Im Juli 1962 wechselte ich zur Firma „Prototyp“ als Fahrer und Lagerarbeiter. Nachdem der damalige Lagerleiter aufhörte, war ich als Lagerleiter tätig, bis ich nach fast 33 Jahren in den Vorruhestand ging.
Meine Hobbys waren das Briefmarkensammeln, Wandern, Skilanglauf, Radfahren und Reisen (unter anderem nach Andorra, Südfrankreich, Baltikum, Norwegen, Finnland, Polen, St. Petersburg), im PKW oder Bus, auch viele Flusskreuzfahrten machten meine Frau Gisela und ich.
16 Jahre waren wir gemeinsam Hüttenwirte auf der „Kuhhornkopfhütte“. Ich war auch dabei gewesen, als die Hütte gebaut wurde. Auch das Sammeln von Postkarten aus meinem Geburtsort Nordrach war meine große Leidenschaft.

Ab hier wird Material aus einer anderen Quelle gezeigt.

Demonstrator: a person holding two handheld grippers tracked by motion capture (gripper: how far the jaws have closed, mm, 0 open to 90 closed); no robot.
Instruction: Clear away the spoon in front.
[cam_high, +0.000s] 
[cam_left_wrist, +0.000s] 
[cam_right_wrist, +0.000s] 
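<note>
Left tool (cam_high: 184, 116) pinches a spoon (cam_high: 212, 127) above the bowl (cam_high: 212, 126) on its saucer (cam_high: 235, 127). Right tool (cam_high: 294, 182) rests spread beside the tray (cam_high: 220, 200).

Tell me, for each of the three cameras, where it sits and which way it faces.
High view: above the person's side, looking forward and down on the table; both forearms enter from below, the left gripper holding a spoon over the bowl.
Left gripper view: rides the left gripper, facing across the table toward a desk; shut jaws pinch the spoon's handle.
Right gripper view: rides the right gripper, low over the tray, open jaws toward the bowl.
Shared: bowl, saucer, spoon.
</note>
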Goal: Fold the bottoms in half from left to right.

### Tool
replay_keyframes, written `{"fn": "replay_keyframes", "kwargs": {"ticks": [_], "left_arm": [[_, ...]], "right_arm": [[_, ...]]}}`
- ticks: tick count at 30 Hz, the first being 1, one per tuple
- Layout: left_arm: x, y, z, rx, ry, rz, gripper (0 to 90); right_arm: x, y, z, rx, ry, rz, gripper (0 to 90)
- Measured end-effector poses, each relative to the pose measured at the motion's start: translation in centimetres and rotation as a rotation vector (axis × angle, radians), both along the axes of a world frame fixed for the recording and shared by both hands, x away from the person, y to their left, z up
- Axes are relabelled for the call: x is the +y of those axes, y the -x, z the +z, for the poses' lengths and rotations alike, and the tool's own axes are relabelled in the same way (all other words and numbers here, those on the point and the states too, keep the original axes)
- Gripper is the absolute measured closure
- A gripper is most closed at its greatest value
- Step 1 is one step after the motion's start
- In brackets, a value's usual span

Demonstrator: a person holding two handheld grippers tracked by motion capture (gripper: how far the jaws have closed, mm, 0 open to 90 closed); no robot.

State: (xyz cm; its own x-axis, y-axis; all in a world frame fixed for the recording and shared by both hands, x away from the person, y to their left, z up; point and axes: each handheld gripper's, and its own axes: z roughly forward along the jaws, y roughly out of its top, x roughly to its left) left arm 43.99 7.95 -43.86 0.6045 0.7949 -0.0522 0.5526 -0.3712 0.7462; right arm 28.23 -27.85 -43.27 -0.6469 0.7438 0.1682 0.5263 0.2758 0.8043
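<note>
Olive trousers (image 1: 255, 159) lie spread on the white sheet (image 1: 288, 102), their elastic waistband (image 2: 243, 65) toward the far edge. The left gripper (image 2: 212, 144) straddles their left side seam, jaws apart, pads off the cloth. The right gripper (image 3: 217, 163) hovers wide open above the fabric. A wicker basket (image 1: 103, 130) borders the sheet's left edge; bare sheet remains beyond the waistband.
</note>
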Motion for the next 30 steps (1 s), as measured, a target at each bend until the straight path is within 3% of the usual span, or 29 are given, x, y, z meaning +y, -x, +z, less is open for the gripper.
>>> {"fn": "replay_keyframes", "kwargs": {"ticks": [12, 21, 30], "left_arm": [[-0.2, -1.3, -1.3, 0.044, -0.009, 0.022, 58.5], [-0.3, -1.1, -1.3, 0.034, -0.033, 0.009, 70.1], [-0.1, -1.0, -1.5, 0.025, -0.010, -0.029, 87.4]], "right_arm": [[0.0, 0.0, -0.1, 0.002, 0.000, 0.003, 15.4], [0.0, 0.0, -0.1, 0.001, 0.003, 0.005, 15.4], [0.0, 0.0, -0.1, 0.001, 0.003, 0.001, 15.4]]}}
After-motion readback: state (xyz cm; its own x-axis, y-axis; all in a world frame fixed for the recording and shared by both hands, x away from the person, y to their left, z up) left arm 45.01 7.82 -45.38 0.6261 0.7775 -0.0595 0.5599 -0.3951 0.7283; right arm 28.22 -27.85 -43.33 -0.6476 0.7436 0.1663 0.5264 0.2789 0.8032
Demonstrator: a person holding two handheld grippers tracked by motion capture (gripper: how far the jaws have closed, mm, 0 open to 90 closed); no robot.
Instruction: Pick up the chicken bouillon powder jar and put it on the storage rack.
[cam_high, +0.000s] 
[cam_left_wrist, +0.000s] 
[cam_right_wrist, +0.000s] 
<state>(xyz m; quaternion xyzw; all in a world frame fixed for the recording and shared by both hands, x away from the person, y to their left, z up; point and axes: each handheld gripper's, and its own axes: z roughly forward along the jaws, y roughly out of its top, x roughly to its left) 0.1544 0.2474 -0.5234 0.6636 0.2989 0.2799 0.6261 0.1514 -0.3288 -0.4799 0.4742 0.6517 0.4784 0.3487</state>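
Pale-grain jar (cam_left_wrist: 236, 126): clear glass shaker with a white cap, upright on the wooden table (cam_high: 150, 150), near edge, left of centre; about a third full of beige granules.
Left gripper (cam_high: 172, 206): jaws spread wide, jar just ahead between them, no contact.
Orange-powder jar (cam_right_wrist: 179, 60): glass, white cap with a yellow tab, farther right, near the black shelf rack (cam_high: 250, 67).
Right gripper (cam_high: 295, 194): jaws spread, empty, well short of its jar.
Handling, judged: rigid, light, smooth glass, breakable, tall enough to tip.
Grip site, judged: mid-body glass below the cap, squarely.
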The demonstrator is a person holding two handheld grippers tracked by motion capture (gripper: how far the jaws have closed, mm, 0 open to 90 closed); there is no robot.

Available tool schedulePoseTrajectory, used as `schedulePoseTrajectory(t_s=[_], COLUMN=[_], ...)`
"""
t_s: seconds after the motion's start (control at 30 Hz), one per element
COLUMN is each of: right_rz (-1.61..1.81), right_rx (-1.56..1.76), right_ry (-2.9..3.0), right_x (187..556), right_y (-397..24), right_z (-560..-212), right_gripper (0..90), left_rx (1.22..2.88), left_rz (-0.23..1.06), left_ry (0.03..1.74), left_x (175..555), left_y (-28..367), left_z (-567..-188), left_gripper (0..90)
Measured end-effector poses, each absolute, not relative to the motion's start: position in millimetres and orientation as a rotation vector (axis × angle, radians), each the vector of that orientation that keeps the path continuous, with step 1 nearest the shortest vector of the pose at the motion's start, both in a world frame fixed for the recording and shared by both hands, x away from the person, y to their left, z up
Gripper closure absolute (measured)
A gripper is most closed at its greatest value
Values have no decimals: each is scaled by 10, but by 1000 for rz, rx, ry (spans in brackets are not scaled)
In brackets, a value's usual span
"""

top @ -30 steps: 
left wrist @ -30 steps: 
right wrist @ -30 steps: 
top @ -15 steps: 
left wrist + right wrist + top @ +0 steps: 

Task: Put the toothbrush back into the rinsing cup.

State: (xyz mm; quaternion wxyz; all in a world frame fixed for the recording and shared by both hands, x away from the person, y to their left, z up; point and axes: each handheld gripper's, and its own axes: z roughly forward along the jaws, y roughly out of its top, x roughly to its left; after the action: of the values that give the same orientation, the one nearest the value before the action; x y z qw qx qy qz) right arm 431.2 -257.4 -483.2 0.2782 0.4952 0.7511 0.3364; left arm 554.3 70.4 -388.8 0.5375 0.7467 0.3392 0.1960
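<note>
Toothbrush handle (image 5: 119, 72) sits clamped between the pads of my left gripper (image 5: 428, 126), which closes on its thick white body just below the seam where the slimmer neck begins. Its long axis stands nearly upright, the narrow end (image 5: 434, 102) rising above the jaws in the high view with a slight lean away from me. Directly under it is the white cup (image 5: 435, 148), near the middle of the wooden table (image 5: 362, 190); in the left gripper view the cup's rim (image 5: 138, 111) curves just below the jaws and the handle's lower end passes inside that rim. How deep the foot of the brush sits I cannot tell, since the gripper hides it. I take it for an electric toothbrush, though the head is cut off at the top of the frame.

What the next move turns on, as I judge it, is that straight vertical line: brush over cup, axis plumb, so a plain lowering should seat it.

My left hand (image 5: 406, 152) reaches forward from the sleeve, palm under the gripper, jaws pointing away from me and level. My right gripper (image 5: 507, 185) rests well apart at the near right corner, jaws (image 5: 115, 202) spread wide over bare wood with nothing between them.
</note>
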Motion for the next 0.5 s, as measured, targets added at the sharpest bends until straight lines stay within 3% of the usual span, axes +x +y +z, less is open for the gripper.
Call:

Ich bin Mitglied im Wander- und Freizeitverein Unterharmersbach, beim Deutschen
Alpenverein, im Turnverein Zell a. H., der Bürgerwehr Zell, dem Kneippverein (Gründungsmitglied), im Briefmarkenverein und bei den Freunden des Storchenturmmuseums. Ebenso war ich von 1979 bis 1988 Chef der Fasendgemeinschaft Insel, und hier bin ich immer noch Mitglied. Von 1994 bis 2021 begleitete ich in der Weihnachtszeit als „Knecht Ruprecht“ verschiedene Nikoläuse.“
Bis vor Kurzem noch aktiver Montagsturner
Viel, viel mehr natürlich gäbe es aus dem langen und prall gefüllten Leben des ebenso rührigen wie geselligen Jubilars zu berichten. Beispielsweise, dass er mit seiner Mutter in Nordrach in einer winzigen Zweizimmer-Wohnung lebte. 1960 dann zog er „der Liebe wegen“ nach Zell, in das Haus der Schwiegereltern. Hier hatte er eine Werkstatt, und hier kam sein handwerkliches Geschick zum Einsatz. Sogar den Hof pflasterte er selbst. „Ich hab´ immer andere gefragt, wie das geht, und mir dadurch vieles selbst beigebracht.“
Vor etwa 12 Jahren zog er mit seiner Gattin in eine Wohnung in der Grabenstraße. Seine Frau lebt inzwischen als Pflegefall im St. Gallusheim, wo er sie regelmäßig besucht. „Wenn ich sehe, wie viele der Patienten dort kaum oder keinen Besuch bekommen – das beschäftigt mich schwer“, schlägt er nachdenklich-bedrückte Töne an. Er selbst ist noch bis vor vier Jahren Rad gefahren, war bis vor Kurzem noch bei den „Montagsturnern“ aktiv.
„Bis zum 85. Lebensjahr ist alles okay gewesen, aber inzwischen besteht der ganze Kerl aus lauter Ersatztteilen“, nimmt sich der Jubilar mit tapferem Galgenhumor selbst aufs Korn. Dennoch lässt er sich – mithilfe des Rollators – die Wege durch´s Städtle nicht nehmen. „Früher war ich mir fast zu stolz dafür“, schmunzelt er wieder in der für ihn so typischen, trockenen Art, „aber jetzt bin ich froh um das Ding.“
Nachdem Kurt Ficht am vergangenen Sonntag seinen besonderen Geburtstag im großen Kreis seiner Familie gefeiert hatte, überbrachte ihm Bürgermeister Pfundstein am Montag die herzlichsten Glückwünsche sowie Präsente auch im Namen der Stadt. Außerdem dankte er dem Senior ausdrücklich für dessen ehrenamtliches Engagement: „Solche Leute brauchen wir.“
Kurt Ficht jedoch winkte bescheiden ab, „das war ja nicht viel, was ich gemacht hab´“ – wenngleich der Umstand beispielsweise, dass er im Jahr 2004 vom Wander- und Freizeitverein Unterharmersbach ob seiner Verdienste zum Ehrenmitglied ernannt wurde, eine andere Sprache spricht.
Sehr herzlich wünscht auch die Schwarzwälder Post dem Jubilar nachträglich alles Gute und: Gesundheit.